I have a friend that doesn't blog, doesn't tweet, doesn't update FB all that often--doesn't even get text messages. Yes, there are people out there like this. :)
I was thinking about what my habits must seem like to her, and the reasons why she doesn't share more about her activities. One argument that often comes up with nonstreamers is "Why would anyone care what I'm up to?" I thought about that a lot and realized that when I share, I never make any implicit assumption that anyone does care. In fact, the reason why I choose to tweet something is actually because I probably don't think of it as important enough to go e-mailing or texting individual people.
So when I'm sharing that I'm going to Staten Island to visit my Nana, I don't actually think anyone cares, but a few things could happen around that:
- People may respond with relevant info about traveling to Staten Island today--like Verrazzano Bridge construction or a street fair on Midland Beach.
- My friends or family will know where I am *if* they need me for something and want to check back on my whereabouts.
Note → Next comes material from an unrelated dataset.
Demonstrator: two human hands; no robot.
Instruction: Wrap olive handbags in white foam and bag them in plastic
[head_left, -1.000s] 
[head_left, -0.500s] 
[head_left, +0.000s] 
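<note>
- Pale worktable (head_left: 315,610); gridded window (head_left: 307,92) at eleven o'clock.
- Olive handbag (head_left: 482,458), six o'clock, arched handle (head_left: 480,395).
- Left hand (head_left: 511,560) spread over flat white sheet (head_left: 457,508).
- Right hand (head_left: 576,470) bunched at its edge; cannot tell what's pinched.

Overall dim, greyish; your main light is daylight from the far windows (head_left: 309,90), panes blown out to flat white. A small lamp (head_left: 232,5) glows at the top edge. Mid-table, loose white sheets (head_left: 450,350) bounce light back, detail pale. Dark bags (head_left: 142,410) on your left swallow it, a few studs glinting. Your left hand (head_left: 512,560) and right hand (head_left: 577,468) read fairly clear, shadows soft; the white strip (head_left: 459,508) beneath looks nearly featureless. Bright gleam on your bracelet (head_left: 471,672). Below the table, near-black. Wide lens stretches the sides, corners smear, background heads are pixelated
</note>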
- You might share some tidbit about your nana... which is always nice.
- It might remind you to call your nana... even nicer.
- ...or something good that I'm not even thinking of.
The point is, there's upside to sharing via a lifestream of some kind... and there's really very little downside. You are the one choosing to subscribe, so if you don't like it you can leave. Therefore I don't fear overwhelming people--you opt in. I know how to be reasonable and professional--so I'm not scared of oversharing and costing myself my job or my next job. Nor am I scared of stalkers--because honestly, someone could choose to stalk me on my way to and from the office just as easily. Knowing who I am doesn't really increase the chance if someone randomly stalking me, IMHO. Plus, being a black belt, maybe I don't fear the stalking that much. I'm quite sure I have a higher chance of getting hit on my bike than picking up a random interweb stalker.
Anyway... point being, most what you see in my various streams is all the stuff I don't assume to be important enough to specifically direct at someone. In that sense, it doesn't warrant any kind of response either. When you e-mail or text me specifically, I'm supposed to respond and I'm a dick if I don't. Again, that implies that you think your message is that important. When I tweet, I'm content for everyone to just ignore it.
The other thing is that it's not interruptive. I rarely ever make phonecalls these days--not just because I really don't like talking on the phone, but because I don't consider my call important enough to bust into your moment. Who knows where you are or what you're doing--but barging in with a phone call makes me feel like it doesn't matter, because my conversation is more important. A tweet or a text seems so much more subtle.
So rather than thinking of us tweeters and bloggers as a bunch of narcissists--perhaps we really don't think you'll care about what we have to say, so we're not shoving it all in your face. We just leave it out there, and if you want, but please don't feel obliged, you're more than welcome to check it out. But, you don't have to... really... it's ok.